Sadly, I already have met his type. However, it's more the fact, alluded to by the OP, of his fame that made me curious. See, if I knew who this person was then every time I saw or read about him in the media then I'd be reminded of the reality of this person and not just the image he or his advisers wanted projected. Much more fun.

jdclyde
jdclyde

I ask them to GIVE me whatever it is they do for a living, free. When they deny me, I simply point out that is exactly what they are asking me to do. Some "get it", some don't care. The ones that get it, we can do business, the others I tell them to call the geek squad. That will give them the level of support they deserve..... :0

Locrian_Lyric
Locrian_Lyric

I learned that the hard way myself. If you go the extra mile and don't charge for it, it becomes 'standard service' and expected. Being 'nice' does not pay. You are right, saying 'no' from time to time makes people understand that you *are* doing them a favor when you do it for them. OR... charging for everything doesn't hurt either.

jdclyde
jdclyde

You by nature want to be responsive to your customers and keep them happy, but you also have to remember you are in business to make a profit. (profit is not a bad word, people) You made an agreement, and when people ask for things outside of that agreement, you have an option for a new business agreement or not doing it. I never feel bad because I have to tell someone that we do not offer that service with what they purchased.

jdclyde
jdclyde

I must have missed it... ;\

jdclyde
jdclyde

Just like email, if the subject line doesn't concern me, I can't be bothered to waste my time with it. In a discussion when there are dozens, is is useless and insulting.

DadsPad
DadsPad

I once responded with a RE:XXX and did not like the way it looked. I would not have opened it myself. :)

wmlundine
wmlundine

Now that is unusual, eh?
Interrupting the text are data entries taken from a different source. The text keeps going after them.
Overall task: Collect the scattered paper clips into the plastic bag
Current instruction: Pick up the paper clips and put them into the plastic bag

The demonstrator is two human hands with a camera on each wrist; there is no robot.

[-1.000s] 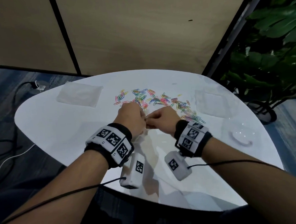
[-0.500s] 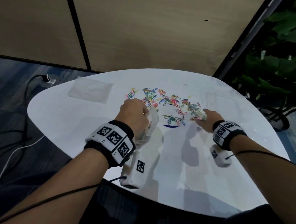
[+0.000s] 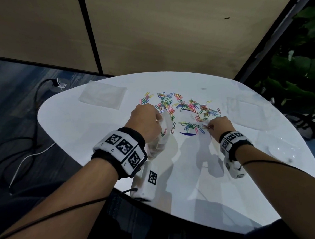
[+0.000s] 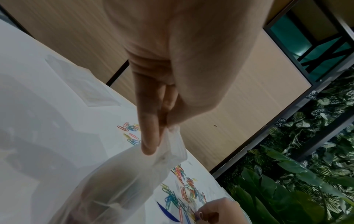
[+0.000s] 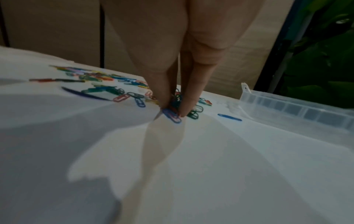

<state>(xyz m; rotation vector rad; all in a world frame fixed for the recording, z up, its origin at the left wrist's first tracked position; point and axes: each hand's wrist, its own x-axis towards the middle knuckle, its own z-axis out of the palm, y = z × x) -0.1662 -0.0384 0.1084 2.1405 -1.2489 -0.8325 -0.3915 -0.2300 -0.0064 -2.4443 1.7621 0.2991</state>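
Observation:
Several coloured paper clips (image 3: 187, 108) lie scattered across the far middle of the white table (image 3: 98, 137). My left hand (image 3: 145, 122) pinches the top edge of a clear plastic bag (image 3: 163, 135), which hangs down toward the table; in the left wrist view the bag (image 4: 118, 174) bulges below the thumb and finger. My right hand (image 3: 218, 124) is at the near right edge of the clips, thumb and fingers pinching a small bunch of paper clips (image 5: 173, 112) against the table, a blue one foremost.
A second flat plastic bag (image 3: 102, 94) lies at the table's far left. A clear plastic box (image 5: 295, 106) stands to the right of my right hand. A blue curved mark (image 3: 188, 134) lies near the clips. Leafy plants (image 3: 298, 77) stand beyond the right edge; cables run on the left floor.
My right hand left the bag's mouth, reached out to the right side of the clips, then drew back slightly and closed on a bunch. The left hand kept hold of the bag.

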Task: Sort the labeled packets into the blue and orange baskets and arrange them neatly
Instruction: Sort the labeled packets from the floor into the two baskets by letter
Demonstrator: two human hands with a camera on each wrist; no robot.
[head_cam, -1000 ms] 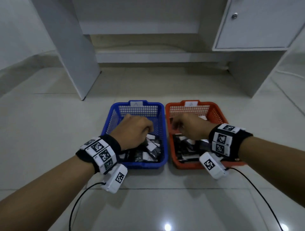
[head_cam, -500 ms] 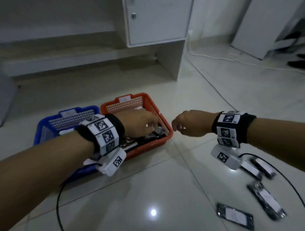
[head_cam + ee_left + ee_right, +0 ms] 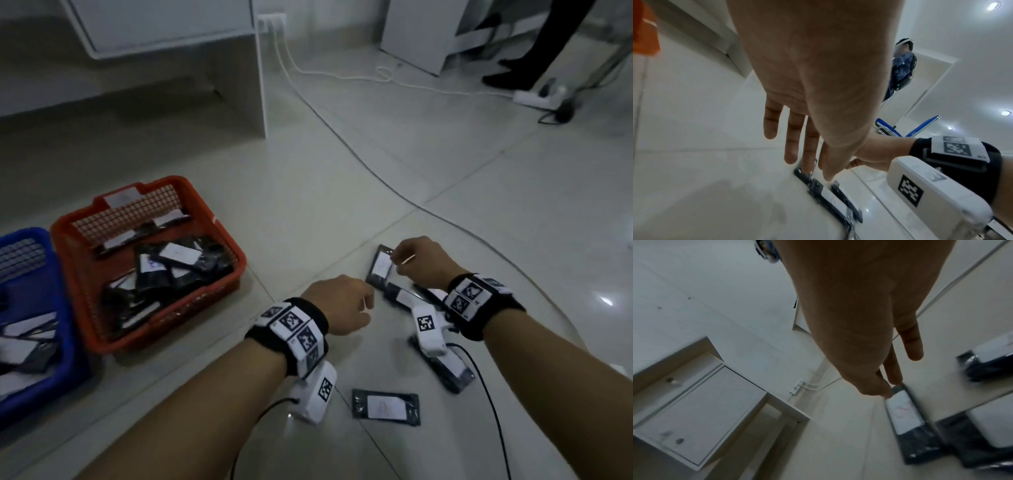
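Observation:
The orange basket (image 3: 219,236) and the blue basket (image 3: 58,284) stand at the left, both holding several black packets with white labels. More packets lie loose on the floor at the right. My right hand (image 3: 394,257) reaches down onto one packet (image 3: 379,270), its thumb and fingertips (image 3: 895,379) touching that packet's (image 3: 900,410) far end. My left hand (image 3: 366,301) hovers just left of a second packet (image 3: 402,297) with its fingers (image 3: 791,146) straight and holding nothing. Another packet (image 3: 385,407) lies nearer me, and one more (image 3: 454,371) sits under my right wrist.
A white cabinet leg (image 3: 258,85) stands behind the baskets. A white cable (image 3: 359,161) runs across the tiles to a power strip (image 3: 537,96). Another person's legs (image 3: 534,44) stand at the top right. Black wrist-camera cords (image 3: 493,411) trail over the floor.
The view has swung right, away from the baskets. Both hands left the baskets and came down over the loose packets on the floor, with the right hand now touching one.

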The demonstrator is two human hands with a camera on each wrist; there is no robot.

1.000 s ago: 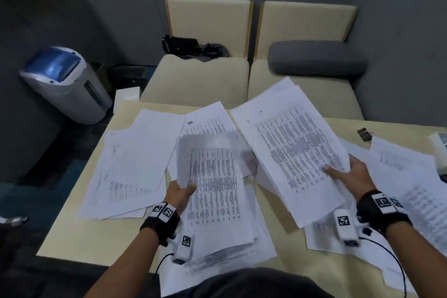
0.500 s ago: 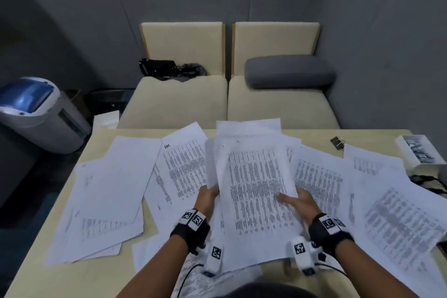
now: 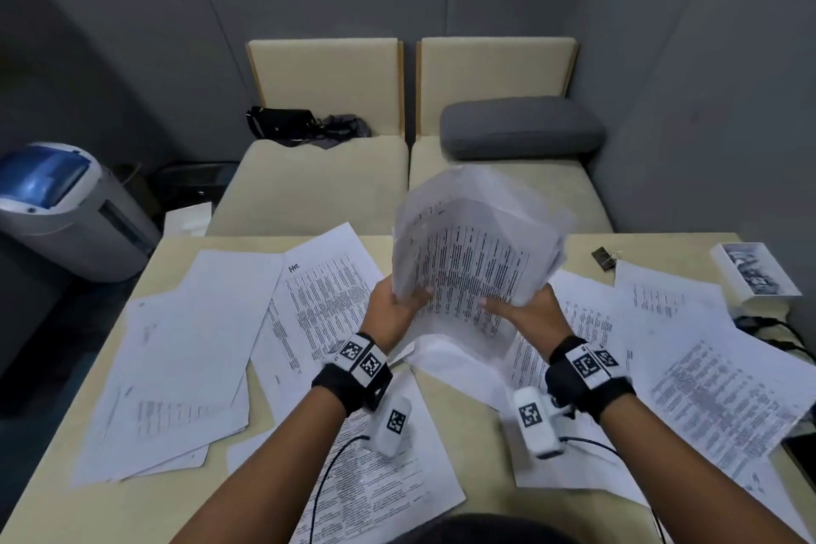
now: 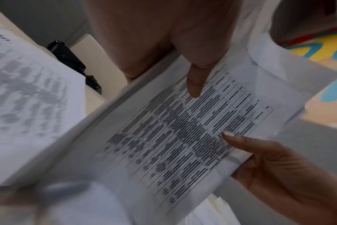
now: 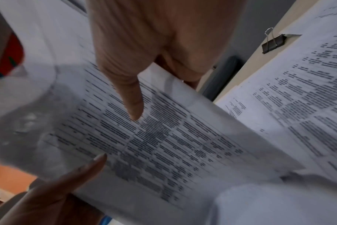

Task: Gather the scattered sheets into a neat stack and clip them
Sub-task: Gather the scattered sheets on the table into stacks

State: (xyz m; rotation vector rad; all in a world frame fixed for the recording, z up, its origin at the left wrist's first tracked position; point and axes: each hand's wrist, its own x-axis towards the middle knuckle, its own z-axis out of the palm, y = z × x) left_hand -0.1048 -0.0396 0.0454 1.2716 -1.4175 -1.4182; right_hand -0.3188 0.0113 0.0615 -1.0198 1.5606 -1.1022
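Far left on the floor, a grey bin with a blue lid (image 3: 57, 199), same spot as before. On the table (image 3: 176, 252), left side, a loose pile of mostly blank sheets (image 3: 185, 349) lies flat, unmoved since half a second ago. Next right, a printed sheet marked at its top corner (image 3: 322, 300) lies flat. Left hand (image 3: 393, 309) grips the left edge of the gathered bundle of sheets (image 3: 468, 252), thumb on the printed face. The bundle, lying low over the table half a second ago, is now raised and tilted up toward the sofa (image 3: 318, 186), pages bowed and uneven. Right hand (image 3: 530, 314) grasps the bundle's right edge, thumb on top, fingers behind. More scattered printed sheets (image 3: 724, 371) stay spread on the right. A black binder clip (image 3: 604, 258) sits on the table near the far edge, apart from the bundle. A small white box (image 3: 750, 274) sits at the right corner.
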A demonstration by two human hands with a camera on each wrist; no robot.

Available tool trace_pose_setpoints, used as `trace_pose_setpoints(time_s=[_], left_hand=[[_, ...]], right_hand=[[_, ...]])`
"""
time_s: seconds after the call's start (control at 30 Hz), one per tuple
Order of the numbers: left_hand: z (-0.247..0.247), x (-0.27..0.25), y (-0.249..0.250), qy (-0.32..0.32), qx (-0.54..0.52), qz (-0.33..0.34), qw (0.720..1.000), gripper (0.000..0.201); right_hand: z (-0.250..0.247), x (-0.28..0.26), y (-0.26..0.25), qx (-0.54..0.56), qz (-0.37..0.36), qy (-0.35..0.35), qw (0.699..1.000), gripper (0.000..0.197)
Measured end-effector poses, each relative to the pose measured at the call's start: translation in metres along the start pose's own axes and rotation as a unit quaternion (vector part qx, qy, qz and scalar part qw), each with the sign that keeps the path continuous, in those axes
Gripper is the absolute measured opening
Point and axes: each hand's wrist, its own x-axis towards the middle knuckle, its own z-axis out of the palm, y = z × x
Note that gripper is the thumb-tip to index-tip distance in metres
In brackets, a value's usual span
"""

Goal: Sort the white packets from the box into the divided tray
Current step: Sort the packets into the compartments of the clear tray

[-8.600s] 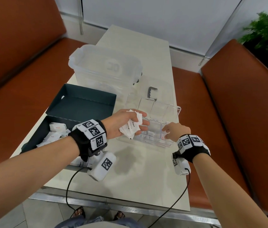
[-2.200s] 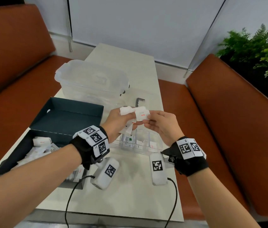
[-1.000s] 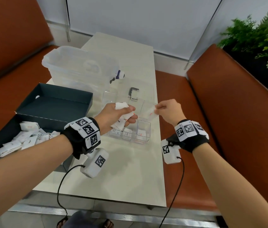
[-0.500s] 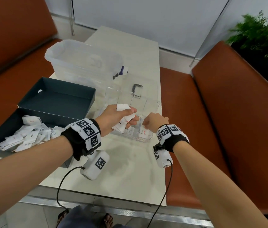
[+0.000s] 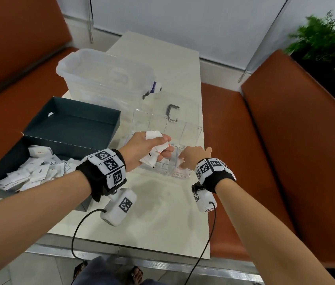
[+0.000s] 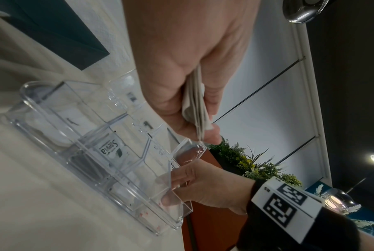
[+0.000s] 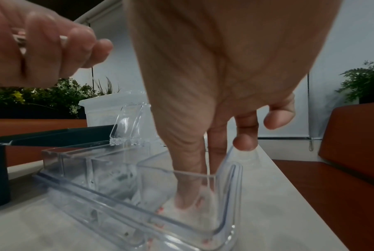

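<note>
Left hand (image 5: 141, 149) grips a packet stack (image 5: 154, 156) above the tray (image 5: 191, 128); right hand (image 5: 191, 158), fingers straight, presses a packet (image 7: 194, 212) into the near right compartment, risking tray slide on desk (image 5: 162, 212).

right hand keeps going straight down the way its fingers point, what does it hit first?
The right hand points down into the divided tray's end compartment. Its fingertips look already on a white packet lying on the floor there, so probably that packet, then the tray floor; actual contact is blurred.
</note>
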Motion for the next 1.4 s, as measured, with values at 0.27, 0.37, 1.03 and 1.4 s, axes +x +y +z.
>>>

I sometimes see a dozen posts titled: RE:blahblahblah. Awful.

Locrian_Lyric
Locrian_Lyric

First off, I don't believe there is such a thing as 'extreme politeness'. Even people with Asperger's syndrome, such as myself can learn to be kind and polite, even if it is just an affect. Given what little effort it takes to be a tiny bit kind, it can yield great results, and if it doesn't, what have you wasted? A few kind words?

JamesRL
JamesRL

Top Gear had Steve Coogan on for their "Star in a reasonably priced car" segment, and he showed a clip from a new show where they had proposed using Jeremy Clarkson in a cameo. They didn't use Jeremey but that didn't stop them from mocking him. The scene was where Coogan's charecter is coming to the homeowners door to provide some service and the Clarksonesque charecter is funny with him, until he discovers he drives a cool car.... James

Jeff Dray
Jeff Dray

Before anyone tries to guess the name of the personality concerned, I would hasten to point out that the person in question isn't the well known chat show host who lives near me, who is a very very nice man.- A casual google search for my home town will reveal this person and he is a true gent. This one lives in an adjoining county, isn't as famous and has a bit of a reputation in the UK for being a bit of an A hole.

Tig2
Tig2

However, I would submit that you can likely guess given the detail provided by the OP. People who treat others with flaming disregard are noticed, noticeable, and remembered. Most importantly, they get talked about. Not nicely. Edited for clarity and stuff.